WORK TASK: As soon as the line containing "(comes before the" appears in the material below, start returning lines exactly, and end with the line containing "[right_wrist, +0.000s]".

(DATA PROVIDED begins)

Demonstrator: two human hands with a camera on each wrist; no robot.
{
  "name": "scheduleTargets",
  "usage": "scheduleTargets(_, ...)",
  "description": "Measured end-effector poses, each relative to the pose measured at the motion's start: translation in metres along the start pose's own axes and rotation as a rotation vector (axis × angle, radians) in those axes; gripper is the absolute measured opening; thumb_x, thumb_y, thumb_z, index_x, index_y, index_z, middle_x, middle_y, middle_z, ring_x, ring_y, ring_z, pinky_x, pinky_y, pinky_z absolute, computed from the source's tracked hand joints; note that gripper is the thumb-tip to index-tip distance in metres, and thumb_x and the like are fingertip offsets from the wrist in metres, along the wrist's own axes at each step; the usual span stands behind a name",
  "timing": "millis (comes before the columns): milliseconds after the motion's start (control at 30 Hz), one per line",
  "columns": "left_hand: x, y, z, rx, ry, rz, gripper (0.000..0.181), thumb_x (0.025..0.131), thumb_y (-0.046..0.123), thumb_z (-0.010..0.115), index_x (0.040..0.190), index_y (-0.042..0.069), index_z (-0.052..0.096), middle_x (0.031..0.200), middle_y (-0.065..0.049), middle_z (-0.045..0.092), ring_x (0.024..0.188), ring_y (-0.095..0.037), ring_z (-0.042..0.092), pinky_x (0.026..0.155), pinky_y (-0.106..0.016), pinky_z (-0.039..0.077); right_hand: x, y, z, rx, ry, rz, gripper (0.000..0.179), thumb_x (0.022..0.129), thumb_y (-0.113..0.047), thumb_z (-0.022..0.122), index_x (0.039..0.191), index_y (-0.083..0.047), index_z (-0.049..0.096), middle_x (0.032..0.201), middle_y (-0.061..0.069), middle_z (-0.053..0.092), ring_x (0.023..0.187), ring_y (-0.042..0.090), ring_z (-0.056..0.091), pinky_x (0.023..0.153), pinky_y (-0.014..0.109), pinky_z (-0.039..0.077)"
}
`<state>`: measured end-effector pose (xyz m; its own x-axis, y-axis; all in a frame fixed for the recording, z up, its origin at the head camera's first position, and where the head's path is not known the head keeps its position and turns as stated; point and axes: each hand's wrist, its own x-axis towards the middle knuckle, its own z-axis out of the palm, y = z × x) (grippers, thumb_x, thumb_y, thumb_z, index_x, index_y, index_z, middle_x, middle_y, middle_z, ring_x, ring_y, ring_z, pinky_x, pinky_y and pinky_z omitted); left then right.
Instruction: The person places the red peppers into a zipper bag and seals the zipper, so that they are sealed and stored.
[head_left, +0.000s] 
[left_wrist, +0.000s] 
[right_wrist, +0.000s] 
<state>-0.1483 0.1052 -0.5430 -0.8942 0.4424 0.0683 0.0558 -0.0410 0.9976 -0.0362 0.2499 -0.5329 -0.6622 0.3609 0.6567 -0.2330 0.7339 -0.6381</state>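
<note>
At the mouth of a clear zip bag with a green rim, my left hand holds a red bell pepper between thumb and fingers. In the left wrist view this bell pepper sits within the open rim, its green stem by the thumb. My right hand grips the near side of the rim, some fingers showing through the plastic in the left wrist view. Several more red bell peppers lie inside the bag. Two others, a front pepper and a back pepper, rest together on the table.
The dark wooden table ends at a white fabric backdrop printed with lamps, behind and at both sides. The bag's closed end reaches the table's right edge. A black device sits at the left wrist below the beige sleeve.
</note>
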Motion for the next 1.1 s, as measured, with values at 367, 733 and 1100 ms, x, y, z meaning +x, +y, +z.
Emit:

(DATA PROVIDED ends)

EXERCISE ANSWER:
  "timing": "millis (comes before the columns): milliseconds after the motion's start (control at 30 Hz), one per line",
  "columns": "left_hand: x, y, z, rx, ry, rz, gripper (0.000..0.181), thumb_x (0.025..0.131), thumb_y (-0.046..0.123), thumb_z (-0.010..0.115), index_x (0.040..0.190), index_y (-0.042..0.069), index_z (-0.052..0.096), middle_x (0.031..0.200), middle_y (-0.065..0.049), middle_z (-0.045..0.092), ring_x (0.024..0.188), ring_y (-0.095..0.037), ring_z (-0.042..0.092), pinky_x (0.026..0.155), pinky_y (-0.106..0.016), pinky_z (-0.039..0.077); right_hand: x, y, z, rx, ry, rz, gripper (0.000..0.179), thumb_x (0.022..0.129), thumb_y (-0.113..0.047), thumb_z (-0.022..0.122), index_x (0.039..0.191), index_y (-0.083..0.047), index_z (-0.049..0.096), middle_x (0.032..0.201), middle_y (-0.061..0.069), middle_z (-0.053..0.092), ring_x (0.023..0.187), ring_y (-0.042..0.090), ring_z (-0.056..0.091), pinky_x (0.023..0.153), pinky_y (-0.014..0.109), pinky_z (-0.039..0.077)"
}
`<state>`: measured end-effector pose (xyz m; its own x-axis, y-axis; all in a frame fixed for the recording, z up, its origin at the head camera's first position, and where the head's path is not known the head keeps its position and turns as stated; point and axes: each hand's wrist, its own x-axis towards the middle knuckle, its own z-axis out of the palm, y = z × x) (grippers, thumb_x, thumb_y, thumb_z, index_x, index_y, index_z, middle_x, middle_y, middle_z, ring_x, ring_y, ring_z, pinky_x, pinky_y and pinky_z omitted); left then right.
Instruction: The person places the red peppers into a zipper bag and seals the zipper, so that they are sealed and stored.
[head_left, +0.000s] 
[left_wrist, +0.000s] 
[right_wrist, +0.000s] 

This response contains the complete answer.